(Rinnovabili.it) – Nel futuro del fotovoltaico c’è PETE. Non si tratta di un _chi_ bensì di un _cosa,_ perché PETE non è altro che l’acronimo di un nuovo processo messo a punto nei laboratori di Stamford, il “photon enhanced thermionic emission”:https://www.nature.com/nmat/journal/vaop/ncurrent/full/nmat2814.html. Come lo stesso nome spiega, alla base del lavoro condotto ch’è il concetto di emissione termoionica, ossia il processo per cui un metallo quando portato a una temperatura sufficientemente alta, comincia ad emettere elettroni. I ricercatori hanno tentato, e con successo, di accoppiare tale meccanismo a quello fotovoltaico. In altre parole hanno cercato di sfruttare contemporaneamente la luce e il calore della radiazione solare per generare elettricità. “Si tratta di una svolta concettuale, di un nuovo processo di conversione energetica”, spiega Nick Melosh, professore di scienza dei materiali alla Stanford e a capo del gruppo di ricerca. “Non parliamo di un nuovo materiale o di una piccola modifica nel processo, si tratta davvero di qualcosa di fondamentalmente differente dalle tradizionali modalità con cui è possibile ricavare energia”.
La maggior parte delle celle fotovoltaiche che impiegano il silicio come materiale semiconduttore sono capaci di utilizzare solo una porzione dello spettro luminoso. La luce non sfruttata viene dissipata sotto forma di calore e, unita alle inefficienze del dispositivo stesso, determina una perdita di oltre il 50 per cento dell’energia solare che inizialmente raggiunge la cella.

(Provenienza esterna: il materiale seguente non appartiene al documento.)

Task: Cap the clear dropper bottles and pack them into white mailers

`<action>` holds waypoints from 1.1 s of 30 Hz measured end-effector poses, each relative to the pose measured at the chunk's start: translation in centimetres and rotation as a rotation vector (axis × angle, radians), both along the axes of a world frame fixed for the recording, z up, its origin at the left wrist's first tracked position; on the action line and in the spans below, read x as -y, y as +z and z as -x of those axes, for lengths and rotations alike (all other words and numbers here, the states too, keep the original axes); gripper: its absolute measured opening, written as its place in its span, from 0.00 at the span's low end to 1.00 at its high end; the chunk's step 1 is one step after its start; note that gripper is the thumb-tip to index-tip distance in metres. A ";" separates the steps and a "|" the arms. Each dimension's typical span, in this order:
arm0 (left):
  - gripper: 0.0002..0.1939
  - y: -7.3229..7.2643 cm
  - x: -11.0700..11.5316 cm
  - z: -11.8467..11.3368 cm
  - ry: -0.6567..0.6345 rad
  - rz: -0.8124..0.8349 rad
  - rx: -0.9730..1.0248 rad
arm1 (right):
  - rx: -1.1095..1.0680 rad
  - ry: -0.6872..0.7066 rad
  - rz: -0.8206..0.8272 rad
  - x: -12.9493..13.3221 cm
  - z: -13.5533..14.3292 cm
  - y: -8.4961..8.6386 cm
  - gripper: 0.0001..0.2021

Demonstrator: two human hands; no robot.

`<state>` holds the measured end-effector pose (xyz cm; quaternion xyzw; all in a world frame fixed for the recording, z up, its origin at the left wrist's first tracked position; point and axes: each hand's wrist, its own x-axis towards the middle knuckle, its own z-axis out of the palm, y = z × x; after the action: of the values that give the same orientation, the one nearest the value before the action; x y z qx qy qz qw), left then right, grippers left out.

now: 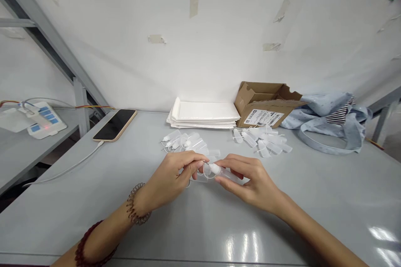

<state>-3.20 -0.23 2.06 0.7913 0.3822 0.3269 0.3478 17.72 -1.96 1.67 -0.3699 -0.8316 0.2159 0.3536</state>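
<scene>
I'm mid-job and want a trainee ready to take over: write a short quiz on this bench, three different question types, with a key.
1. Where does the cardboard box stand?
A) left of the white mailers
B) right of them
C) on top of them
2. True or false: the right hand holds the dropper bottle by its body.
3. Fill in: the white cable is plugged into the ____.
Key: 1 B; 2 true; 3 phone.

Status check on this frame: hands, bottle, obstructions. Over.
Right hand holding bottle. Left hand pinched close to its white tip; pinched item unclear. Loose bottles nearby, nothing evidently blocking.
</scene>
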 end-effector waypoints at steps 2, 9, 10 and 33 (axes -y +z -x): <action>0.13 0.0 0.0 0.0 -0.001 0.003 0.000 | 0.004 -0.006 -0.001 0.0 0.0 0.0 0.09; 0.13 -0.1 0.1 0.1 -0.003 0.022 0.004 | -0.020 -0.003 -0.002 0.0 -0.1 0.0 0.09; 0.13 -0.1 0.1 0.1 -0.002 0.022 0.004 | -0.020 -0.002 0.002 0.0 -0.1 0.0 0.09; 0.13 -0.7 -0.1 0.2 -0.083 -0.065 -0.041 | 0.011 0.053 0.067 0.2 -0.2 0.3 0.08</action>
<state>-3.44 -0.12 1.38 0.8239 0.3453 0.3078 0.3275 17.90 -2.18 1.94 -0.3607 -0.8354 0.2508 0.3304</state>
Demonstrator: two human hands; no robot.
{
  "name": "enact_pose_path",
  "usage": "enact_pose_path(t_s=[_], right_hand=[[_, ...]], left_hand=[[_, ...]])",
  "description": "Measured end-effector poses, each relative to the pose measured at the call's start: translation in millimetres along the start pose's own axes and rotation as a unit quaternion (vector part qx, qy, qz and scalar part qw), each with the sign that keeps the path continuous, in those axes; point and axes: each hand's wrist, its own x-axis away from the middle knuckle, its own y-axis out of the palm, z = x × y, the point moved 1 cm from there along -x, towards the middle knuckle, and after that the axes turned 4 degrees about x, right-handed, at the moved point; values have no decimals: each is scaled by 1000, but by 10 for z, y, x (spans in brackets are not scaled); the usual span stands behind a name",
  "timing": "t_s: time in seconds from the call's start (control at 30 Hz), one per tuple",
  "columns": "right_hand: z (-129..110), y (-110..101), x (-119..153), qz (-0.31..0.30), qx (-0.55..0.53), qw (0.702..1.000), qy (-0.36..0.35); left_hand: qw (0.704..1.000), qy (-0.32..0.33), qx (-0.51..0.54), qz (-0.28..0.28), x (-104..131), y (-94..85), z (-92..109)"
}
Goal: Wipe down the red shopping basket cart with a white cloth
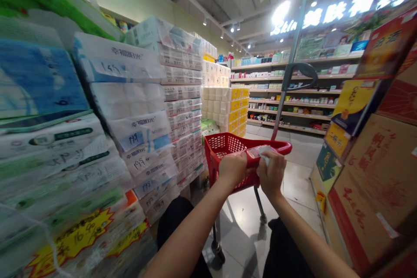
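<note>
In front of me stands a red plastic shopping cart [224, 142] with a perforated basket on thin legs with casters. My left hand [233, 169] is closed round the left part of its handle. On the right part of the handle rests my right hand [273, 171], its fingers curled in. A small white crumpled piece [264, 151], perhaps tissue or film, shows at the right fingers. Beside it, a pale label panel [254, 152] is set in the handle. The visible part of the basket's inside shows only its red walls.
Stacked tissue packs [140, 117] rise close on the left, with yellow price signs [74, 239] low down. Cardboard cartons [378, 173] line the right. A grey pole [291, 65] stands beyond the handle. Shelves of goods [293, 89] cross the back, behind the pale tiled floor [299, 182].
</note>
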Motion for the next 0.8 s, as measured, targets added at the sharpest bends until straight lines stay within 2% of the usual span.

In tal senso, il primo ostacolo incontrato dagli scienziati è stato quello di accoppiare la conversione termica, che avviene solo a temperature elevate, a quella fotovoltaica, che richiede invece il “termometro sotto controllo” per non perdere di efficienza.
Il team ha risolto rivestendo una porzione di semiconduttore con uno strato di cesio. Mentre la maggior parte celle solari al silicio sono rese inerti quando si toccano i 100 °C, il dispositivo PETE non raggiunge l’efficienza di picco finché non si superano i 200 °C. Proprio per questa sua capacità di funzionare in modo ottimale a temperature ben al di sopra di quelle che interessano i moduli solari sui tetti, gli scienziati hanno sperimentato il dispositivo in combinazione con un concentratore. Melosh stima che il processo possa condurre fino al 50 per cento di efficienza in più nel solare a concentrazione, e, se combinato con un ciclo di conversione termica, potrebbe raggiungere il 55 o addirittura 60 per cento.